Reported: 2022-06-23 20:33 UTC by Grósz Dániel
Modified: 2022-06-28 18:37 UTC (History)
3 users (show)

See Also:
Latest Commit:
Version Fixed In:
Sentry Crash Report:


Attachments
Current Quick Open search (249.63 KB, image/png)
2022-06-24 02:36 UTC, Yerrey Dev
Details
After proposed change (253.78 KB, image/png)
2022-06-24 02:36 UTC, Yerrey Dev
Details
Screenshots of behavior in 22.04.1, master (da4b519d2) and VS Codium (366.60 KB, image/png)
2022-06-26 23:32 UTC, Grósz Dániel
Details

Note You need to log in before you can comment on or make changes to this bug.
Description Grósz Dániel 2022-06-23 20:33:25 UTC
Please make it easier to search for a string as a contiguous substring of a file name in the Quick Open tool.

Currently, the tool displays any file that contains the characters entered in the same order, not necessarily as a contiguous substring. This is sometimes useful, but it makes it difficult to search for a short word in a big project, because it sometimes also find dozens of files unrelated to the word whose name happens to contain its letters.
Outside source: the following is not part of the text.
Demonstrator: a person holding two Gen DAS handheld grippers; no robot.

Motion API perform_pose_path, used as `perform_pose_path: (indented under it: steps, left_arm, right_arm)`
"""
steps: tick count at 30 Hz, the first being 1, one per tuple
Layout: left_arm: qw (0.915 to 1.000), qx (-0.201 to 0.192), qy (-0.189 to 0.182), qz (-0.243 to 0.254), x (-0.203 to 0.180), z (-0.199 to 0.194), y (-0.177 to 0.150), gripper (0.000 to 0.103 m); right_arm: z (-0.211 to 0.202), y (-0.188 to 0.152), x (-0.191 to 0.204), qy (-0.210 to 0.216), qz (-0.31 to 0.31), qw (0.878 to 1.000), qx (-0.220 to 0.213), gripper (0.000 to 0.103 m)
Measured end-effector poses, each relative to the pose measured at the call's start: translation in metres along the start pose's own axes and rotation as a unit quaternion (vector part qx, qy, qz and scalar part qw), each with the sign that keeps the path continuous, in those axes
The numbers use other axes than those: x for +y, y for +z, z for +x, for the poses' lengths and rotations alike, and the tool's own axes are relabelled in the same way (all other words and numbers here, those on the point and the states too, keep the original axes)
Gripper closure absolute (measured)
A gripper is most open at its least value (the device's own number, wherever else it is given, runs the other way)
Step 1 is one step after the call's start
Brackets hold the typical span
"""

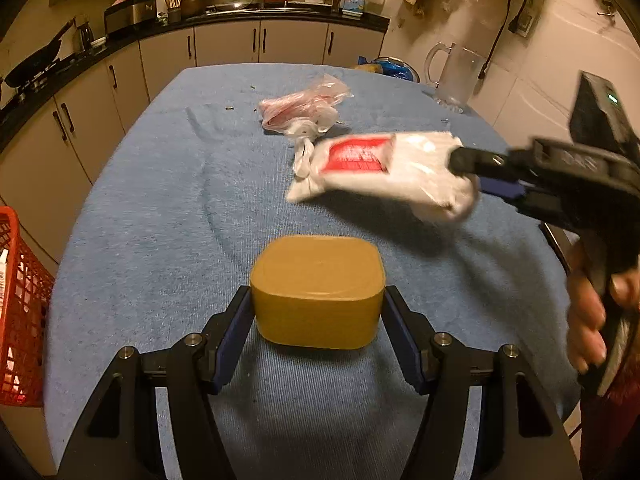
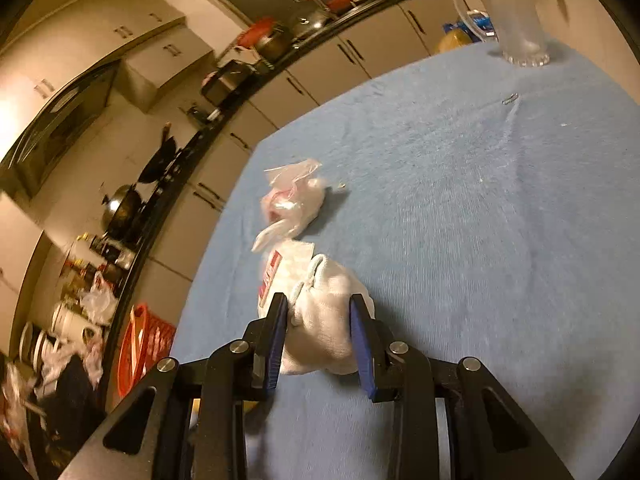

You could add an option to the context menu, but I think it would be even better to just list files that contain the text as a substring first (if there are any), and then the files that only contain the characters non-contiguously.

SOFTWARE/OS VERSIONS
Operating System: openSUSE Tumbleweed 20220622
KDE Plasma Version: 5.25.0
KDE Frameworks Version: 5.95.0
Qt Version: 5.15.2
Comment 1 Yerrey Dev 2022-06-24 02:35:01 UTC
Even adding something basic into kate/apps/lib/quickopen/katequickopen.cpp filterAcceptsRow() such as:

```
if (name.contains(fileNameMatchPattern, Qt::CaseInsensitive)) {
            score += 100;
            score += (sm->isOpened(sourceRow))*100;
}
```

Would bump exact matches above the fuzzy searches, and further the ones that are open above those. Even with a flat 100 score increase, in some specific situations the fuzzy match has higher score than the exact match, so the number could be even higher. This would only fix the Quick Open search, so I'm not sure if there is a way to fix this more generally or even in the fuzzy_match itself. Pictures for reference of this change attached below.
Comment 2 Yerrey Dev 2022-06-24 02:36:02 UTC
Created attachment 150109 [details]
Current Quick Open search
Comment 3 Yerrey Dev 2022-06-24 02:36:42 UTC
Created attachment 150110 [details]
After proposed change
Comment 4 Waqar Ahmed 2022-06-24 07:03:36 UTC
> Even adding something basic into kate/apps/lib/quickopen/katequickopen.cpp filterAcceptsRow() such as:
> > ```
> if (name.contains(fileNameMatchPattern, Qt::CaseInsensitive)) {
>             score += 100;
>             score += (sm->isOpened(sourceRow))*100;
> }
> ```
> Would bump exact matches above the fuzzy searches, and further the ones that are open above those.

This is not acceptable because it will massively slow down things.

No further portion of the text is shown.